We visualized cell clusters and trajectories using the standard Monocle workflow. Monocle internally handles all normalization needed for dimensionality reduction, visualization, and differential expression via size factors that control for variability in library construction efficiency across cells. After estimating the library size factors for each cell (via estimateSizeFactors) and estimating the dispersion in expression for each gene (via estimateDispersions) in the data set, the top 1,500 genes in terms of dispersion, i.e. 1,500 genes with the most expression variability in our data set, were selected to order the cells into clusters. The expression values of these 1,500 genes for each cell were log-transformed and projected onto the first 25 PCs via Monocle’s data preprocessing function (preprocessCDS). Then, these lower-dimensional coordinates were used to initialize a nonlinear manifold learning algorithm implemented in Monocle 3 called “UMAP” (via reduceDimension; McInnes et al., 2018). This allows us to visualize the data into two or three dimensions. Specifically, we projected onto two components using the “cosine distance” metric, setting the parameters n_neighbors = 50, and min_dist = 0.1.
The Louvain method was used to detect cell clusters in our two-dimensional representation of the data set (partitionCells); this resulted in 11 cell clusters, or Louvain components. Cells were then clustered into super groups using a method derived from approximate graph abstraction (Wolf et al., 2018) and for each super group, a cell trajectory was drawn atop the projection using Monocle’s reversed graph embedding algorithm, which is derived from SimplePPT (learnGraph; Mao et al., 2015). This yielded six cell trajectories.
To further analyze the clusters we annotated as stele, clusters 3, 4, and 7 were reclustered together and were reanalyzed using Monocle 3 as previously described in this article except the parameter “min_dist” was changed to “0.05” when the “reduceDimension function” was called. This revealed six additional subclusters.
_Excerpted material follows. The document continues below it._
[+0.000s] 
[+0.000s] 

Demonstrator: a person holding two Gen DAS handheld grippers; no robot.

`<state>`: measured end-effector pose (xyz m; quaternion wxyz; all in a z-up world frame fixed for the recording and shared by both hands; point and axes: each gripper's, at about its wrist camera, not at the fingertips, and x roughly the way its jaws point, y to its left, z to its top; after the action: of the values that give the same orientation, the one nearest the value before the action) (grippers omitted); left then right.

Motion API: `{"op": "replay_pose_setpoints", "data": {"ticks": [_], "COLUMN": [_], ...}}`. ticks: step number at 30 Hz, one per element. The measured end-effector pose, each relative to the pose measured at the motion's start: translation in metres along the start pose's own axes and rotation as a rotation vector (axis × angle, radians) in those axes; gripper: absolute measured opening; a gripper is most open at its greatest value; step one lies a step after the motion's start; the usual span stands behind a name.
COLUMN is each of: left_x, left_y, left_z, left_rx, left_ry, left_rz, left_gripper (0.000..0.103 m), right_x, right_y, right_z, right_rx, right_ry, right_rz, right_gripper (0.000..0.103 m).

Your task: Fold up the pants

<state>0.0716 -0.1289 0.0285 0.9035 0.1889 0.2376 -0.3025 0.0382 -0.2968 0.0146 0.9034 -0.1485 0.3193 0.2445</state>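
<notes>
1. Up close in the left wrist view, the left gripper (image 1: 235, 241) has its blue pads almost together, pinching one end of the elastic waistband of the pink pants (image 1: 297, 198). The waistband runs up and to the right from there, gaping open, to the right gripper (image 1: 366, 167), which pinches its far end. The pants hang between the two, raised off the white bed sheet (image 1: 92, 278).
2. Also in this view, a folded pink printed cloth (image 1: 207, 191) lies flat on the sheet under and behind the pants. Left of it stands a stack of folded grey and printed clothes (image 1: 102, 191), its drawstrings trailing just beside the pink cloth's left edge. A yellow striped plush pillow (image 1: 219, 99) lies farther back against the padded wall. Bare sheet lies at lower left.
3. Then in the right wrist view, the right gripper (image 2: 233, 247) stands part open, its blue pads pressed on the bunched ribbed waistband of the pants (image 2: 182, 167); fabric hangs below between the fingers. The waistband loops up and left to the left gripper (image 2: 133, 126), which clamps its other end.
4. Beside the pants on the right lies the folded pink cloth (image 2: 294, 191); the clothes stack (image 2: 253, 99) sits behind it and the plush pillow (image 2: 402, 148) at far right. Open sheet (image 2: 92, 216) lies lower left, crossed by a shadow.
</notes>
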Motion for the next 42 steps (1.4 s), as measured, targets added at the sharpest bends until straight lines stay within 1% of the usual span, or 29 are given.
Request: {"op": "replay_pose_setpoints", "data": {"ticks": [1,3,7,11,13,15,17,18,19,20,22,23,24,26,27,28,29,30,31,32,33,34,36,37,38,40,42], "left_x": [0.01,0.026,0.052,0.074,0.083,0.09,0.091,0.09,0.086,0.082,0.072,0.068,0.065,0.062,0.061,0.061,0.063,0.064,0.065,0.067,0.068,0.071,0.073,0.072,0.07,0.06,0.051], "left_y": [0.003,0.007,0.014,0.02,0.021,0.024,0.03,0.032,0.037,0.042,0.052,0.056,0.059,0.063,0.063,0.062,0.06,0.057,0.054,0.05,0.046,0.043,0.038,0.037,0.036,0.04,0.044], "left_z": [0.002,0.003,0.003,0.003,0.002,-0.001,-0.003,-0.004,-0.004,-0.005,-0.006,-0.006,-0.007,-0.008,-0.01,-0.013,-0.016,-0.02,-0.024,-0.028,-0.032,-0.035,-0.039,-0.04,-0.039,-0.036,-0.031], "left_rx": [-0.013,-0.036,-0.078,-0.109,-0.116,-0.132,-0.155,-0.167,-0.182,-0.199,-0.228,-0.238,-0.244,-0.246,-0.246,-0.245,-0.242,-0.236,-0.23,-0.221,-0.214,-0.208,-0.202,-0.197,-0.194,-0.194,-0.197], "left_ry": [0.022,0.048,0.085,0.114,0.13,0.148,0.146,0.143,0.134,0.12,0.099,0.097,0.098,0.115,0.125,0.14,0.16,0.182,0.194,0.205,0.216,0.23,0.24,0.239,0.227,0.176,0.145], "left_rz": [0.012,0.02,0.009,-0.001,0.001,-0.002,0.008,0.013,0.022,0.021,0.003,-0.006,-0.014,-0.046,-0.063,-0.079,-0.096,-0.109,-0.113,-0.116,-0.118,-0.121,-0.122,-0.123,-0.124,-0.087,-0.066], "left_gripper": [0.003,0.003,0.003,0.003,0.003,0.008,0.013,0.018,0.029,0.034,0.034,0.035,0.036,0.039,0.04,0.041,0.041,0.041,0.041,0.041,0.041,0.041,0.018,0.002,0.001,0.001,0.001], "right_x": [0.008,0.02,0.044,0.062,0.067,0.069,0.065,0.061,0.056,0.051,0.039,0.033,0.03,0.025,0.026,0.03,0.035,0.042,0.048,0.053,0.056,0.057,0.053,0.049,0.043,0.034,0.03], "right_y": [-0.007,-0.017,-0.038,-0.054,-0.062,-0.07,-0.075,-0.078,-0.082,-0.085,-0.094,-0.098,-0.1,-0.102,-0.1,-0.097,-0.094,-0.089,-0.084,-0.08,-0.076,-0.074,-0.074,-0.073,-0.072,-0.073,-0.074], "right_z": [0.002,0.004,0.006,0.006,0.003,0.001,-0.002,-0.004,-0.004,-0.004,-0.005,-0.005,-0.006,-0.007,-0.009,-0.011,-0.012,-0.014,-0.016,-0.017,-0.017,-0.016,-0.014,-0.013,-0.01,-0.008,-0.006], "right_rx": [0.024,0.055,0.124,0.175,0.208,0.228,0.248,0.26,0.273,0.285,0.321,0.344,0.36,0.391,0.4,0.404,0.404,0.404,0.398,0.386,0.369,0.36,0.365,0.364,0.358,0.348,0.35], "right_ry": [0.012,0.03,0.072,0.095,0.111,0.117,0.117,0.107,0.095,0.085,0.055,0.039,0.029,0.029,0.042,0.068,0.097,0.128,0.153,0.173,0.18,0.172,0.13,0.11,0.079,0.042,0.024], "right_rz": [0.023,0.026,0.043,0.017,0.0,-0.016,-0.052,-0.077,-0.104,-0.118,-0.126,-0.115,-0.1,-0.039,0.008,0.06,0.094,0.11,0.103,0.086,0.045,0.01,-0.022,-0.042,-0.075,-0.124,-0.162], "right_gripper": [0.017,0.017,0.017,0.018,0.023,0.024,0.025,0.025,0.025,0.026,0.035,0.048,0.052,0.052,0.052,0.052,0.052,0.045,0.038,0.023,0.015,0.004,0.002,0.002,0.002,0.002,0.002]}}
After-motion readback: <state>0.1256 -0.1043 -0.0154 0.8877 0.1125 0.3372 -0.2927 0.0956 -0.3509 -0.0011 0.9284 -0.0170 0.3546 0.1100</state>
To further analyze the cluster we annotated as cortex, Cluster 10 was reclustered and reanalyzed using Monocle 3 as previously described in this article except the parameters “n_neighbors” was reduced to 25. This did not reveal any subclusters, but a trajectory was generated.
Estimating Doublets
Single Cell Remover of Doublets (Scrublet) was used to predict doublets in our scRNA-Seq data (https://github.com/AllonKleinLab/scrublet). Using the software Python 3.5, Scrublet was run using default settings as described by the example tutorial that is available as a Python notebook (https://github.com/AllonKleinLab/scrublet/blob/master/examples/scrublet_basics.ipynb). The only significant change was that expected double rate was set to 0.1; in the tutorial it is 0.06.
Identifying Cell Types
To categorize the cells into cell types and to apply developmental information, a deconvolved root expression map was downloaded from The Arabidopsis Gene Expression Database (AREX LITE; http://www.arexdb.org/data/decondatamatrix.zip). Using this data matrix, the Spearman’s rank correlation was calculated between each cell in our data set and each cell type and longitudinal annotation in the data matrix (3,121 × 128 Spearman’s rank correlations total). Specifically, we looked at the correlation of 1,229 highly variable genes in our data set. These 1,229 genes represent the overlap between our 1,500 highly variable genes and genes in the root expression map data matrix. Cells in our data set were assigned a cell type and a developmental label based on the annotation with which each cell had the highest correlation (i.e. if a cell correlated highest with the endodermis cells in longitudinal zone 11, then it would be called as endodermis_11).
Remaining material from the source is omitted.